To do:
Transcribe the following entries word for word. End with the line where "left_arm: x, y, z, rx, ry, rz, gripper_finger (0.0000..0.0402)" appears.

(Data extracted from a collection)

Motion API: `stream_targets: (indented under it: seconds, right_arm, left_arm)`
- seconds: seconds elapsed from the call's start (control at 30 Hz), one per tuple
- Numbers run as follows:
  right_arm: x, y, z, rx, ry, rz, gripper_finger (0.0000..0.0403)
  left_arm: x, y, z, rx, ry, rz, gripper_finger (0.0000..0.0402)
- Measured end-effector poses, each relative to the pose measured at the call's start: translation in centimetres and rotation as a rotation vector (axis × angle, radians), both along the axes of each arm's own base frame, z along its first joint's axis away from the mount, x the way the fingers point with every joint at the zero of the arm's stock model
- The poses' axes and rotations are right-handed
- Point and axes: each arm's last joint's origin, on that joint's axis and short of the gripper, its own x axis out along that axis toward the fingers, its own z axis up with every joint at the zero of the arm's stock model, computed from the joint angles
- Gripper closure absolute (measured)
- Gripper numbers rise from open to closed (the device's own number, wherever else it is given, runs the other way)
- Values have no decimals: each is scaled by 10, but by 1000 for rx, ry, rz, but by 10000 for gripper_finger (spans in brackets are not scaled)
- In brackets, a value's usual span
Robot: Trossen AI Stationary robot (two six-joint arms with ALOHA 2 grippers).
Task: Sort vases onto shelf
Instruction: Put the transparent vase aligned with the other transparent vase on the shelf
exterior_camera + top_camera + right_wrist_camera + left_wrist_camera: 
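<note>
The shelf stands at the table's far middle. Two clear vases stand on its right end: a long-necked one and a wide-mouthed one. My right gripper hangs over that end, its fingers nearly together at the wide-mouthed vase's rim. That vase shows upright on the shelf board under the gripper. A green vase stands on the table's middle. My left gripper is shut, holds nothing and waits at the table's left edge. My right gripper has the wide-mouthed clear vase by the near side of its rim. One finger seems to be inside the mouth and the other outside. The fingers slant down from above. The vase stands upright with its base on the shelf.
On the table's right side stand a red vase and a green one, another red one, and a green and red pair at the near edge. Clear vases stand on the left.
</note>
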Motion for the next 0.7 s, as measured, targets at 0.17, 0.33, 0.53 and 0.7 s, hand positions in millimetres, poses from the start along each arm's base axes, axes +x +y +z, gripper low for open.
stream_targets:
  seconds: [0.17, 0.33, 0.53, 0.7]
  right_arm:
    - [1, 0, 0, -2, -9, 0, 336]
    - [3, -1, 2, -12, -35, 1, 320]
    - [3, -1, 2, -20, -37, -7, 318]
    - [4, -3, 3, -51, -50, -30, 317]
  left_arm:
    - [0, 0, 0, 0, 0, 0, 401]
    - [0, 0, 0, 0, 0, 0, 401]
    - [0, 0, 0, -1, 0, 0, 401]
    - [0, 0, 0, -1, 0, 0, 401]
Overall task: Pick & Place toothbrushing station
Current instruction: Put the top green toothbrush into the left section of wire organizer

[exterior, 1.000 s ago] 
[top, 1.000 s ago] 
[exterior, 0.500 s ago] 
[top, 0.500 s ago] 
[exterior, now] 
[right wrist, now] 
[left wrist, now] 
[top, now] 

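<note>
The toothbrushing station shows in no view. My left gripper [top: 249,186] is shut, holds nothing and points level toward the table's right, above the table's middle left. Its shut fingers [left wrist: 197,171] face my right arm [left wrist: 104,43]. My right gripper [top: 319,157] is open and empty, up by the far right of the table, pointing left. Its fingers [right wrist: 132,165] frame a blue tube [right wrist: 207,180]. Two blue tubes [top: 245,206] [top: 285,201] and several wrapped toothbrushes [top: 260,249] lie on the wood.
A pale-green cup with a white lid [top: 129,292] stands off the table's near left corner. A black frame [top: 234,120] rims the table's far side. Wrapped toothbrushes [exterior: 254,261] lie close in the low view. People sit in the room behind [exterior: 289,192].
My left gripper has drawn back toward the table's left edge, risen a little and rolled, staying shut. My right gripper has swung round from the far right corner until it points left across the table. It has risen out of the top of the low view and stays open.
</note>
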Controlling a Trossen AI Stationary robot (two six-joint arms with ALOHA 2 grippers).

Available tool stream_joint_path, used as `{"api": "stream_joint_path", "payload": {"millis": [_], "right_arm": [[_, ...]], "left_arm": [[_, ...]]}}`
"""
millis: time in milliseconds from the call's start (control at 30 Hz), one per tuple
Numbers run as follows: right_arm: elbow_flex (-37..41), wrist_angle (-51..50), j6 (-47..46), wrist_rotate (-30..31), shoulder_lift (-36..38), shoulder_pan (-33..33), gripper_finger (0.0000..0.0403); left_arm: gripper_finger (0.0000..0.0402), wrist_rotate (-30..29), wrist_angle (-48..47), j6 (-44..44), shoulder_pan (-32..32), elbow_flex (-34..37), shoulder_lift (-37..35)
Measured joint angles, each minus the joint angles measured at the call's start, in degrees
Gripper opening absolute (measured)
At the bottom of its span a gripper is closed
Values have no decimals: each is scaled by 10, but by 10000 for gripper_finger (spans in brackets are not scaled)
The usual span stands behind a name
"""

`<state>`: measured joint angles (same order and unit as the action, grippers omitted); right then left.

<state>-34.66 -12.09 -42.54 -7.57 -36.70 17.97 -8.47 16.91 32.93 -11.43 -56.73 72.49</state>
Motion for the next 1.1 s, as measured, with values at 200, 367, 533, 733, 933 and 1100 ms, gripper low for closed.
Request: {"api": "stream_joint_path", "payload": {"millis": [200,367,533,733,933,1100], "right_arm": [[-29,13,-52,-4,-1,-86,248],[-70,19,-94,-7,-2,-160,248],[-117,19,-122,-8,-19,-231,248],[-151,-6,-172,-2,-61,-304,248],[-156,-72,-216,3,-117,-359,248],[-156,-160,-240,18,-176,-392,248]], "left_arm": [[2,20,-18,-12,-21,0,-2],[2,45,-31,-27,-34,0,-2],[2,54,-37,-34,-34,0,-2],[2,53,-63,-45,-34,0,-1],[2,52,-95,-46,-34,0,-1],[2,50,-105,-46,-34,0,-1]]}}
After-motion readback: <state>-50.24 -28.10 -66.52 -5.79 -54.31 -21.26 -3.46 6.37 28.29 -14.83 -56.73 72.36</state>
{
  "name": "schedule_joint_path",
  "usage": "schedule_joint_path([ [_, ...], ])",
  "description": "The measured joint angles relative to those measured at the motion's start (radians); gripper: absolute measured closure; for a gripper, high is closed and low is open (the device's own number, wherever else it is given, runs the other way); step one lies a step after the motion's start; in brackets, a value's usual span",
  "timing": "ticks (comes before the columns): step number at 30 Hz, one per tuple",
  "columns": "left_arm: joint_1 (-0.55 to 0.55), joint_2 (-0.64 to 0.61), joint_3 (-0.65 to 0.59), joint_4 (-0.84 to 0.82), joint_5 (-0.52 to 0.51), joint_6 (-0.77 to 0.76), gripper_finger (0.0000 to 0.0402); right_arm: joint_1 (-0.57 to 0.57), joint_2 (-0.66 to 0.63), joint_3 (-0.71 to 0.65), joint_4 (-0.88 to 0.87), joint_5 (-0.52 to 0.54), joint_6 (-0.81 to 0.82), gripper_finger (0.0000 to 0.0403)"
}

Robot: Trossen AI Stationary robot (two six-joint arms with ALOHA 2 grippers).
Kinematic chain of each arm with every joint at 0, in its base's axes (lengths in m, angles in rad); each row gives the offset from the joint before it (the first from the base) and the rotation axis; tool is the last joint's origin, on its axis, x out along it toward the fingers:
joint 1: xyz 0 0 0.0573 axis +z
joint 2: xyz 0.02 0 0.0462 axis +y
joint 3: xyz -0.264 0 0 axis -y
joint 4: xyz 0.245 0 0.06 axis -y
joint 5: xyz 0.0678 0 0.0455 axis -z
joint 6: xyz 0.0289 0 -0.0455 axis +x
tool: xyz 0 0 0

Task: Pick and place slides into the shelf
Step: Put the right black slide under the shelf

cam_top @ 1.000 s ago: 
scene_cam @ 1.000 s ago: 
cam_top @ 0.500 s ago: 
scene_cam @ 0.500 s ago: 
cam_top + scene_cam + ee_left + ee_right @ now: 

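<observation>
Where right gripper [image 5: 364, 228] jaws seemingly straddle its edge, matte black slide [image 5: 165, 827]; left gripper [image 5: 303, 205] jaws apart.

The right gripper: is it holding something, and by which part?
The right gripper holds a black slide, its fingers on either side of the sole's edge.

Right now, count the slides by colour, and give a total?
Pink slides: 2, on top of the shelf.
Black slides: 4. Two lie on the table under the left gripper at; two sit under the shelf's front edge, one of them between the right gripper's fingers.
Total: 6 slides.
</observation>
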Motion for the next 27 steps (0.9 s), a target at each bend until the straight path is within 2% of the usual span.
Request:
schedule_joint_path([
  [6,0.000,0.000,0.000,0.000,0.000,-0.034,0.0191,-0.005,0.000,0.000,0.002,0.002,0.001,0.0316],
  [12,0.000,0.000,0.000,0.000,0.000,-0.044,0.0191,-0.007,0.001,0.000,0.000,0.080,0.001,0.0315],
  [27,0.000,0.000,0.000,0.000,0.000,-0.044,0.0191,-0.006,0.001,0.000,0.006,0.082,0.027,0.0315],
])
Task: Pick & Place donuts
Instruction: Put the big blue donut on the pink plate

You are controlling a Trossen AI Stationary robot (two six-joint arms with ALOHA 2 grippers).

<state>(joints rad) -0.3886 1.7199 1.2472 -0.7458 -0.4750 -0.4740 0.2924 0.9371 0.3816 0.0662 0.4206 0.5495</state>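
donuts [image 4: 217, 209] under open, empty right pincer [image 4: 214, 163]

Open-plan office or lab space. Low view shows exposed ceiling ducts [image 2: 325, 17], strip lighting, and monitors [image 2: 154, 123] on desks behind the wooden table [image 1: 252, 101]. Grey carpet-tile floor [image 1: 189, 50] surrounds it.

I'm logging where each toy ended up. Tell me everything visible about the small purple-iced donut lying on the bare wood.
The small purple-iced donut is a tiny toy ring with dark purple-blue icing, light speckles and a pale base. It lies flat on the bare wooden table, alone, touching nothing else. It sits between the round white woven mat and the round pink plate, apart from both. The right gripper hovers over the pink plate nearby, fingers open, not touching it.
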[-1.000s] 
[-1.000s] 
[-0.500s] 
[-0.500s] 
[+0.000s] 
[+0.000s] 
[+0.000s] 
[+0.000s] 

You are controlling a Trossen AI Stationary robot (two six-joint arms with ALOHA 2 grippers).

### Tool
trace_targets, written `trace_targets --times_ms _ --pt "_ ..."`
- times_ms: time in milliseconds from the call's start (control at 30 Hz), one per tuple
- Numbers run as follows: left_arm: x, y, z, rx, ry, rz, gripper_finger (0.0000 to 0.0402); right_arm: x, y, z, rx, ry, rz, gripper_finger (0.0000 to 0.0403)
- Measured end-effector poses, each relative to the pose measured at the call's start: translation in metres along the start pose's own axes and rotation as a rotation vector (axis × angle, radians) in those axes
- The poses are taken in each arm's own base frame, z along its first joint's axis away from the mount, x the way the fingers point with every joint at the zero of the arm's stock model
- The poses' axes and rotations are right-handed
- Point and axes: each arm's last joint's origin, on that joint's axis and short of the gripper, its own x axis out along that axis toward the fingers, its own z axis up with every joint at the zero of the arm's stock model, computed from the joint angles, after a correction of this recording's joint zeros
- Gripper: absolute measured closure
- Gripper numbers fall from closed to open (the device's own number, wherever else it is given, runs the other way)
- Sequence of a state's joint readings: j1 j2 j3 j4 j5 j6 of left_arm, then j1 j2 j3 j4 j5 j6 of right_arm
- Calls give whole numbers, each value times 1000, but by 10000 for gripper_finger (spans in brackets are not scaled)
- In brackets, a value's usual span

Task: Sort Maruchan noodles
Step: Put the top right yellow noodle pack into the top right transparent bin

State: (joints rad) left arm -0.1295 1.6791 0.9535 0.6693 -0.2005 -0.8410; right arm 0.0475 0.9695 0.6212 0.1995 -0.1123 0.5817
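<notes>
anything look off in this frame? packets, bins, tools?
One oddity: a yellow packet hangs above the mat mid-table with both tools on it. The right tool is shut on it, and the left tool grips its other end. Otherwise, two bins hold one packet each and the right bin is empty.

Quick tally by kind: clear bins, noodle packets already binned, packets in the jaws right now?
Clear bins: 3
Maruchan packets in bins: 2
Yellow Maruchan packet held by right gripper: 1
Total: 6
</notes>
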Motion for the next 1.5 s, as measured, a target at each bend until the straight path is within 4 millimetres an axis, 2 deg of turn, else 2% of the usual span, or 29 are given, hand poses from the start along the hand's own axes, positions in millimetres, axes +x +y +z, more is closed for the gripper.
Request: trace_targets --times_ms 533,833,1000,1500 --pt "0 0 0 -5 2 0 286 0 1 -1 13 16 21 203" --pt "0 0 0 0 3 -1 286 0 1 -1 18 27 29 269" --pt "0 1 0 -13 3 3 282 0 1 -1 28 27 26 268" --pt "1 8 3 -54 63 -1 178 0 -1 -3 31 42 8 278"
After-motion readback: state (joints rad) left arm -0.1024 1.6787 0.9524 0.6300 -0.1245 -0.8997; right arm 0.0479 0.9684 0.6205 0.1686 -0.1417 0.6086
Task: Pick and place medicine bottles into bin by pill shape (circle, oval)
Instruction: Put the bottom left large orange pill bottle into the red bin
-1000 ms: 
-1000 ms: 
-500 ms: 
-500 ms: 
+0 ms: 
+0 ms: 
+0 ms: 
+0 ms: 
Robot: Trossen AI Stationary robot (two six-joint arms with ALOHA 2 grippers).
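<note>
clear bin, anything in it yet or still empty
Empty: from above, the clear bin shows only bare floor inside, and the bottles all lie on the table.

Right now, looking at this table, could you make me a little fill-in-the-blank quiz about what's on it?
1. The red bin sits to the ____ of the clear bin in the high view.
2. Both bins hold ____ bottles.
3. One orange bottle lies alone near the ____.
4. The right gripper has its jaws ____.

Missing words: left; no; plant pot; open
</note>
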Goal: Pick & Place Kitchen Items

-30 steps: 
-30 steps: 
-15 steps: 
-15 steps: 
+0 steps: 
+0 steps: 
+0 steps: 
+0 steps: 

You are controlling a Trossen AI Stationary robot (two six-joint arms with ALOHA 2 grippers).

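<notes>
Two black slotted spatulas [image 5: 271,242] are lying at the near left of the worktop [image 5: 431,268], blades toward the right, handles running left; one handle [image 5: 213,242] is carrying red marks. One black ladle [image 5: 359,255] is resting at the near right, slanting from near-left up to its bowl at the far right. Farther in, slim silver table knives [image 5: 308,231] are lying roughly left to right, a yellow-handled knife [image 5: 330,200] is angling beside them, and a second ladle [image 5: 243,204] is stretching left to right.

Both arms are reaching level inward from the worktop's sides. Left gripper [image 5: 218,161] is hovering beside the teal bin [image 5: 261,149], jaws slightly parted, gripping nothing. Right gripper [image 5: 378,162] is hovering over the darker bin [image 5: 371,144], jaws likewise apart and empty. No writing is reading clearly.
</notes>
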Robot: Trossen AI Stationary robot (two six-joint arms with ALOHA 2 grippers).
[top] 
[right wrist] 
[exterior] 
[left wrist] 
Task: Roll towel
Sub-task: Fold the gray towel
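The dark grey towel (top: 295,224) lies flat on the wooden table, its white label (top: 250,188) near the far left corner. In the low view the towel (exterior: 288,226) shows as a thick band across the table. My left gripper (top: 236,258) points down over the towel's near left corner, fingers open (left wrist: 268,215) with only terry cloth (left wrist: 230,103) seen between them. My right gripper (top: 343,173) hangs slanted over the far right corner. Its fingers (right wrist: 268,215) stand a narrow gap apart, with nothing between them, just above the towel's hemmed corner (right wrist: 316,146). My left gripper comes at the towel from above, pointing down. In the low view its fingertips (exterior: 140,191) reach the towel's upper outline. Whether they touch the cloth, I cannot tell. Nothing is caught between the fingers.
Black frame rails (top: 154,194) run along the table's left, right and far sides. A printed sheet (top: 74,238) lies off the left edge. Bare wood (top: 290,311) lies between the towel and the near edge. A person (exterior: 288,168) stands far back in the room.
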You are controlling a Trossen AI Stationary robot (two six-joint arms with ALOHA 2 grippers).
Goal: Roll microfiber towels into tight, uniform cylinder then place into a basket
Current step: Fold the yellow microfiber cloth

Response for this exercise:
Motion API: `stream_targets: (indented under it: seconds, right_arm, left_arm)`
- seconds: seconds elapsed from the call's start (control at 30 Hz), one per tuple
- Numbers run as follows:
  right_arm: x, y, z, rx, ry, rz, gripper_finger (0.0000..0.0403)
  left_arm: x, y, z, rx, ry, rz, gripper_finger (0.0000..0.0402)

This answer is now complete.